**Work instruction**
Which lines below contain "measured"? Pull them out.
━━━━━ Data extract
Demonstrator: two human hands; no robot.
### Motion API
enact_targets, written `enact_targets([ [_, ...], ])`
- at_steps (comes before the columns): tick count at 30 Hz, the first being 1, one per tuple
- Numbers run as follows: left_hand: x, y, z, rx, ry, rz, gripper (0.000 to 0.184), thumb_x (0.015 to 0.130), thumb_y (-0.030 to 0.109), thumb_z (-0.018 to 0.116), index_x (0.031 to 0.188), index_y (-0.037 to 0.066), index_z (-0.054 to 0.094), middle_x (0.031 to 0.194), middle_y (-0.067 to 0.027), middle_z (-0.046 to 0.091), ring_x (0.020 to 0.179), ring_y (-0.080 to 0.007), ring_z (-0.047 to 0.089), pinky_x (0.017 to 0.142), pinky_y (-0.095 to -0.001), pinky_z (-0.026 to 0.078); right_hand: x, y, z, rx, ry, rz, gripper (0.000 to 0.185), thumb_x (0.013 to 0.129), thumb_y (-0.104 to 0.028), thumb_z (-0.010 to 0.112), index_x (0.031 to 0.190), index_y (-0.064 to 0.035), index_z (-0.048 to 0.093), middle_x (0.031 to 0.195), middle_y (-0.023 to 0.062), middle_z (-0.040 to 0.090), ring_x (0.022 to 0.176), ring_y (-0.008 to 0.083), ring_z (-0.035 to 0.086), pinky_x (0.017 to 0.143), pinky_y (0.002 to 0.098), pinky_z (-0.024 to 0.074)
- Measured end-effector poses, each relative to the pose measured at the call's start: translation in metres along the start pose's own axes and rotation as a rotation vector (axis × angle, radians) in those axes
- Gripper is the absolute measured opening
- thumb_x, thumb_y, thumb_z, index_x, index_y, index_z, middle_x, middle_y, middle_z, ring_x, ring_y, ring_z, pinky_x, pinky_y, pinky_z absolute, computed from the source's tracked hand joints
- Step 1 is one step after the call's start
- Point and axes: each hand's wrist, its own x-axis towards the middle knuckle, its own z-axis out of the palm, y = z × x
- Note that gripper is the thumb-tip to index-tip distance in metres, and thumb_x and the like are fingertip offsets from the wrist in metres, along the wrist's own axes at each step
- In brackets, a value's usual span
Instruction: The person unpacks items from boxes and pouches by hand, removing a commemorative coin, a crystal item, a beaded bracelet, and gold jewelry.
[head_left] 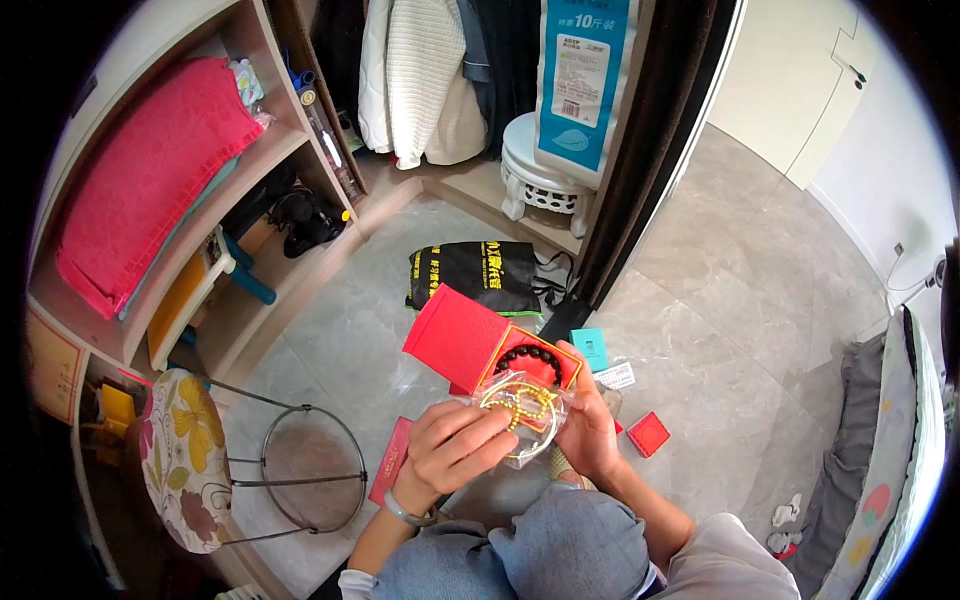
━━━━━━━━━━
**Response to the task**
- Measured end-effector poses, each relative to the pose measured at the call's start: translation in metres along the start pose's own axes and rotation as a rotation vector (axis × angle, radians) in those axes
- Gripper is the absolute measured opening

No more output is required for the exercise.